The 2022 edition investigates how filmmaking can provide both foundation and inspiration for collective action. The 14 premieres address the cinema of the real and its practice as spaces within a larger community that encompasses both filmmakers and their audiences, considering the place and responsibilities of the filmmaker within that community. The festival continues to address film presentation as
a space to rethink the terms of engagement and collaboration through forms of imagination, care and solidarity.
FoR22 celebrates collective action and artistic endeavour. Through the focus on communality, it offers a stage for both engagement and reflection, and looks at documentation and representation as an ensemble of practices through which audiences can shape and elicit their own meanings, causes and effects. The festival shows how interaction with others can provoke the proliferation of new
communal spaces, allowing each and any person to find their own space, form of representation and means of artistic production while in conversation with other members of their communities.
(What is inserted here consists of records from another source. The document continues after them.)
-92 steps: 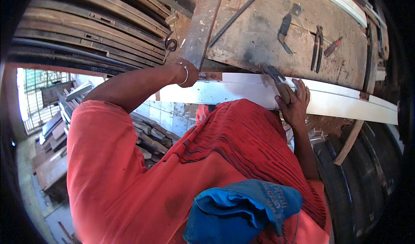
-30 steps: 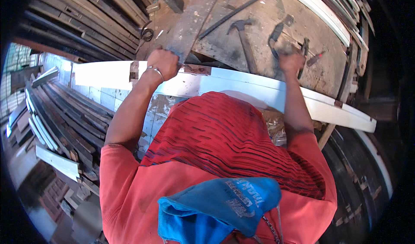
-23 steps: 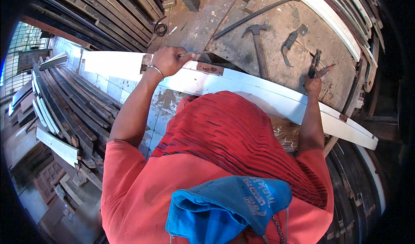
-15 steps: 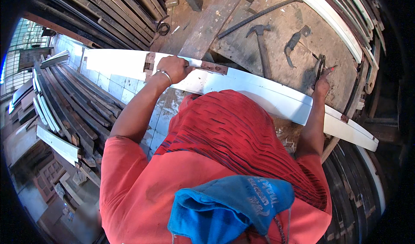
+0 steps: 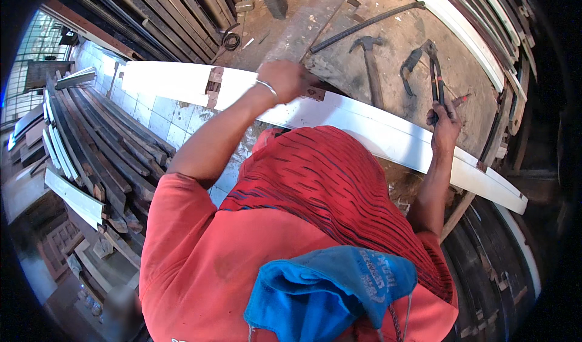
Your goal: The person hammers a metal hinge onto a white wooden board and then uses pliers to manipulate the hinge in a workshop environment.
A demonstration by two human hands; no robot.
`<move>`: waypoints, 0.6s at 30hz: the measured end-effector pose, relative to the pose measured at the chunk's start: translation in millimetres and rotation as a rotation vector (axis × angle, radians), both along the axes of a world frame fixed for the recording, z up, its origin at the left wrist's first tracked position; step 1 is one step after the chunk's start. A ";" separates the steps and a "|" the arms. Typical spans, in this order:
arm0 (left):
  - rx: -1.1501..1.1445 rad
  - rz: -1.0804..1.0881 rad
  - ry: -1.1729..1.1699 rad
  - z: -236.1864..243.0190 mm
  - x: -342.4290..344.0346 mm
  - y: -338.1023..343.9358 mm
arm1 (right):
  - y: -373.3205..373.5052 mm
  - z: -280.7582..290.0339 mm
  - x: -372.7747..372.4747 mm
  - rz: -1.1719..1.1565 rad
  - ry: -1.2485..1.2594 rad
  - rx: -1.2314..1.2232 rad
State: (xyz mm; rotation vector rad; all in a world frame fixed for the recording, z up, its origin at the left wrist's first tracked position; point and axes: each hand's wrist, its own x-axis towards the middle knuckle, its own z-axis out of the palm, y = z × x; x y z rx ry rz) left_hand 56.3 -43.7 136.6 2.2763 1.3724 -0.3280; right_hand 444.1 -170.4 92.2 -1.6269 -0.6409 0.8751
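Observation:
My left hand (image 5: 280, 81), wearing a silver bracelet, is closed and motion-blurred at the upper edge of a long white-painted board (image 5: 370, 127), beside a rusty recess (image 5: 315, 93); what it grips is unclear. My right hand (image 5: 445, 114) is closed on the dark handles of pliers (image 5: 435, 69), above the right part of the board. On the worn wooden bench (image 5: 339, 66) lie a hammer (image 5: 371, 63), a long dark metal bar (image 5: 364, 25), a dark bent tool (image 5: 409, 63) and a red-handled tool (image 5: 462, 99), partly hidden by my right hand.
Several dark planks (image 5: 182, 20) stand at upper left, beside a black coil (image 5: 231, 39). More boards (image 5: 109, 148) lie piled at left over a white tiled floor (image 5: 148, 114). White and dark lengths (image 5: 464, 20) line the upper right; dark boards (image 5: 485, 239) sit at lower right.
The hammer, earlier in my right hand, now lies on the bench. My right hand has taken the pliers and shifted their jaws up-left. My left hand has moved rightward along the board.

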 end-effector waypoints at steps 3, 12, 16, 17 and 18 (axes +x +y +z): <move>0.049 0.048 0.137 -11.8 -39.6 6.0 | -7.6 21.9 -16.5 0.038 -0.076 -0.002; 0.155 -0.006 0.316 -27.0 -41.8 -7.1 | -2.1 50.7 -56.1 0.142 -0.121 0.073; 0.268 0.081 -0.087 -15.7 -82.4 5.4 | -4.4 67.8 -73.6 0.124 -0.082 0.155; 0.238 0.099 -0.278 -7.9 -83.9 5.2 | -5.6 66.2 -73.7 0.130 -0.050 0.195; 0.013 0.231 -0.403 -9.5 -85.7 4.9 | -6.3 65.0 -73.5 0.139 -0.020 0.236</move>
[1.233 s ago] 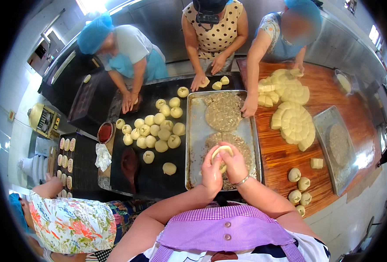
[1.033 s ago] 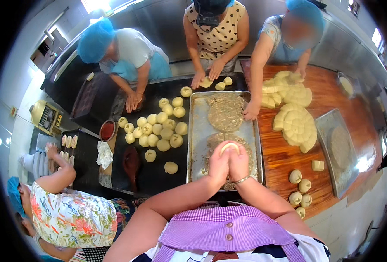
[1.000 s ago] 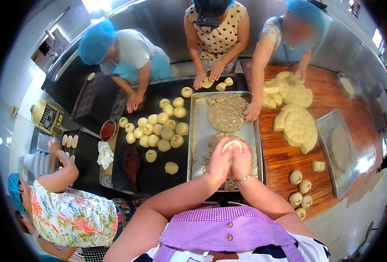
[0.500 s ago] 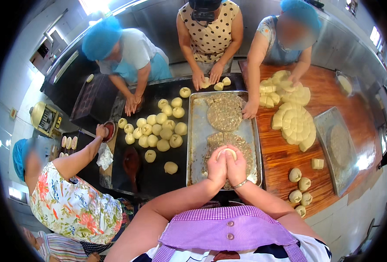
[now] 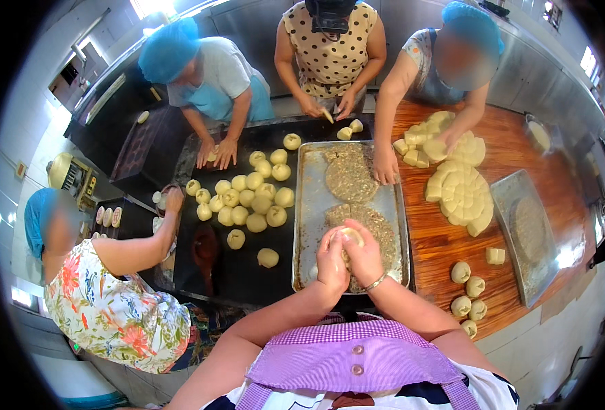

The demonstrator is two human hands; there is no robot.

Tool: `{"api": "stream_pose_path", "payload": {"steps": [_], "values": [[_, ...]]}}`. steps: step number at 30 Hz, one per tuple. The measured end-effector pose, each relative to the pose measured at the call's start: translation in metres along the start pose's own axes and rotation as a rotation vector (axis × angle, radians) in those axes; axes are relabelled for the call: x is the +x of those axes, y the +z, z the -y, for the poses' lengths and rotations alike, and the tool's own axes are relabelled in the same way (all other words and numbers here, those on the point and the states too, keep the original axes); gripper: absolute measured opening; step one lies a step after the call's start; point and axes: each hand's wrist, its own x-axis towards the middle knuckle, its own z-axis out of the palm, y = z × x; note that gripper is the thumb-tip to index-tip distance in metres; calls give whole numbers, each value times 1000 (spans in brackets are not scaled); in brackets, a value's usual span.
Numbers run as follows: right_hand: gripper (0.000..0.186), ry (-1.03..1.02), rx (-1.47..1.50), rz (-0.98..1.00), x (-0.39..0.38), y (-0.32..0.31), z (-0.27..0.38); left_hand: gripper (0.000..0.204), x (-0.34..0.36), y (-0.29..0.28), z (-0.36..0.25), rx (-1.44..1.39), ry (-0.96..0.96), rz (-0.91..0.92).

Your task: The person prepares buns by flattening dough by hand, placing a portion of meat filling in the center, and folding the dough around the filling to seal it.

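Observation:
My left hand (image 5: 331, 263) and my right hand (image 5: 366, 258) are cupped together over the near part of a metal tray (image 5: 298, 232). Between them they grip a pale ball of dough (image 5: 352, 236), mostly covered by my fingers and thumbs. A bracelet circles my right wrist. Beneath and beyond my hands, a crumbly, nutty-looking filling (image 5: 350, 178) lies in two rounded heaps. To the left, several pale dough balls (image 5: 248, 198) are grouped on a black work surface. A dark brown wooden spoon (image 5: 205, 249) rests near them.
On the right, a wooden tabletop (image 5: 425, 273) carries cut dough portions (image 5: 459, 195), several dough balls (image 5: 476, 287) and a second metal tray (image 5: 521, 273). Co-workers stand along the far side; one presses dough, another holds a flattened piece (image 5: 327, 115). A person in a floral top (image 5: 111, 307) works at left.
My hands have parted slightly around the dough, turning it. The far middle co-worker has lifted a flat dough piece. The person at left has shifted their hand, and a striped garment has left view.

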Motion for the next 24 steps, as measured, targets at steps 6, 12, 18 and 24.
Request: {"api": "stream_pose_path", "payload": {"steps": [6,12,18,24], "values": [[26,-74,19,-113,-5,14,-9,33,7,-14,5,559,408,94],[31,30,191,54,-12,11,6,37,6,-17,-18,248,244,128],[34,-14,100,116,-23,3,12,29,-13,-13,-6,386,401,125],[33,-131,-14,-13,-17,1,-7,28,-9,-10,-12,741,610,232]]}}
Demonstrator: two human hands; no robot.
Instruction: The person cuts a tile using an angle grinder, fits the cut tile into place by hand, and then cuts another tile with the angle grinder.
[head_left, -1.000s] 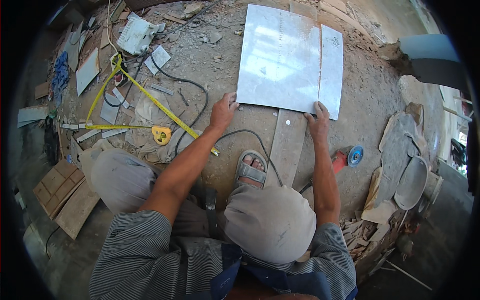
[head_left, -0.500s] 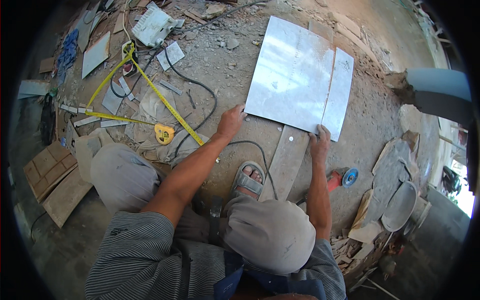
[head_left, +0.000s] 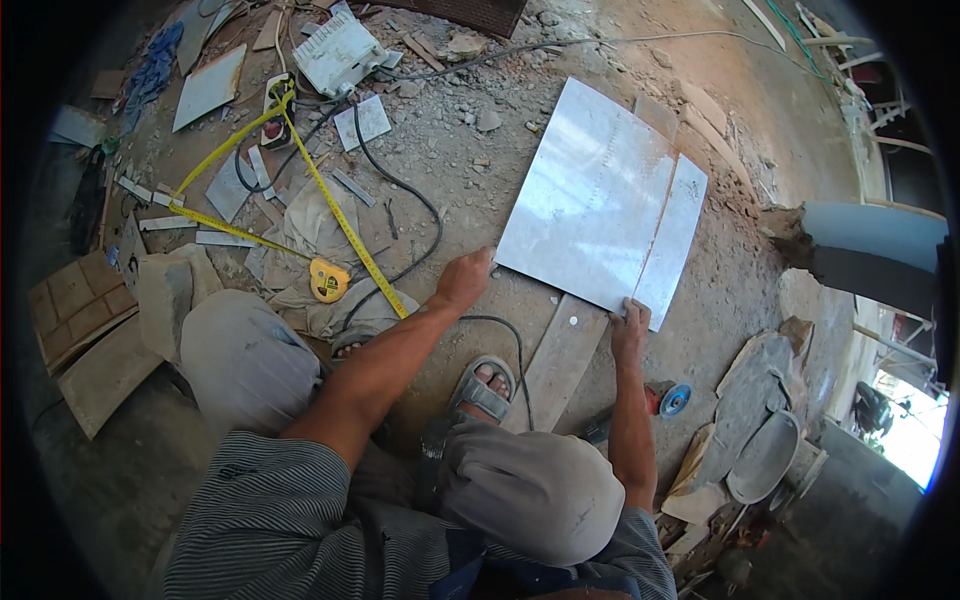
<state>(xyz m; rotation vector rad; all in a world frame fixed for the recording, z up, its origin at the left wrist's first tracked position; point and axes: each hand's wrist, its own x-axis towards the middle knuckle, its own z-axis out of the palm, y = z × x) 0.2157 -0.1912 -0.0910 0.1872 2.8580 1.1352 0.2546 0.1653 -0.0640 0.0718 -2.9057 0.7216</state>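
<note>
Pale tile: big glossy grey-white tile (head_left: 590,195) lies flat on the dusty floor (head_left: 470,150), up at one o'clock, with a cut line splitting a narrow strip (head_left: 672,240) off its right side.
Left hand: left hand (head_left: 465,278) sits at the tile's near-left corner, fingers curled down onto the edge, touching it.
Right hand: right hand (head_left: 628,328) is at the near-right corner, fingers bent over the edge where the cut meets it.
Underneath: wooden plank (head_left: 558,362) runs from under the tile's near edge toward six o'clock.
Foot: sandalled foot (head_left: 485,385) rests just left of the plank.
Nine to eleven o'clock: yellow tape measure (head_left: 330,280), its blade stretched out across tile offcuts (head_left: 205,85).
Four o'clock: red and blue disc tool (head_left: 668,400) beside the right forearm.
</note>
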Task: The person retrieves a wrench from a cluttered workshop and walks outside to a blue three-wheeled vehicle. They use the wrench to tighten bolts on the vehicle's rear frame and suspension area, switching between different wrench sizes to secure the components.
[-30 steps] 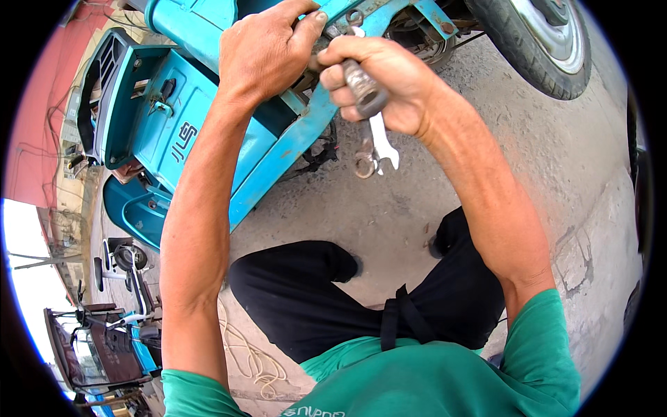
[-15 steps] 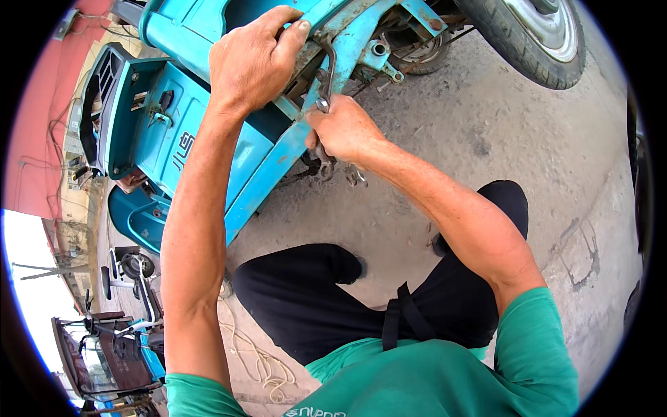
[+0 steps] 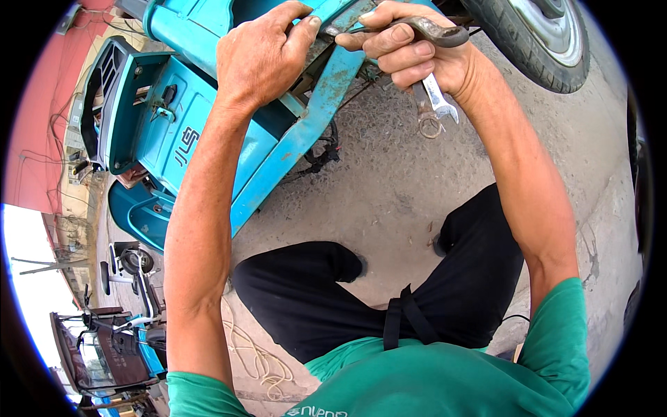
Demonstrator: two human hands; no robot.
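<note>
A turquoise vehicle frame, scuffed and rusty in places, slants up beneath my hands. My left hand is closed at its upper part, thumb pressed against the curled fingers; whatever lies inside the grip is hidden. To its right, my right hand is wrapped round several wrenches. A dark curved wrench lies across the top of the fingers, its left end reaching the frame. Below the fist hang a shiny open-end wrench and a browned ring-end wrench.
A tyred wheel stands at upper right. A turquoise body panel with a black grille is at left. Pale rope lies on the concrete floor by my left knee. Another three-wheeler stands at lower left.
My right hand has moved up and right, away from the lower frame, and turned so its fingers show, carrying the wrenches along. The left hand has barely shifted.
</note>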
Sound will find a newly curated space within the festival through a second collaboration with Bethlehem-based Radio alHara, a global collective of sound artists and musicians who have come together to unify their sound for Palestine. The collective will experiment, create and produce a radio programme responding to the theme of communality with a week-long residency in the ICA Studio, streaming live on their online global platform.
Highlights include: Dry Ground Burning (Mato seco em chamas) by Adirley Queirós and Joana Pimenta, a pulsating TerraTreme film explores the turbulence of contemporary Brazil through the prism of a women’s gang in a favela; When There Is No More Music to Write, and Other Roman Stories, by Éric Baudelaire, an essay work brings together avant-garde composer Alvin Curran with footage of the armed struggle of far-left movements in Italy; Riotsville, USA by Sierra Pettengill, which highlights the gradual militarisation of the American police; Journal of America (Journal d’Amérique) by Arnaud des Pallières, a dreamlike, wistful view of 20th-century life in the USA; Eduardo Crespo’s The Delights (Las Delicias), an immersion into life among 120 teenagers at an Argentine agrotechnical boarding school; Lina Rodríguez’s My Two Voices (Mis dos voces) (Sunday 8 May), which addresses migration through the experience of three women who have relocated from Colombia and Mexico to Canada; and Brotherhood by Francesco Montagner, an intimate work shot over four years portraying the aspirations of three Bosnian brothers to escape traditional values – and winner of the Golden Leopard at the most recent Locarno Film Festival.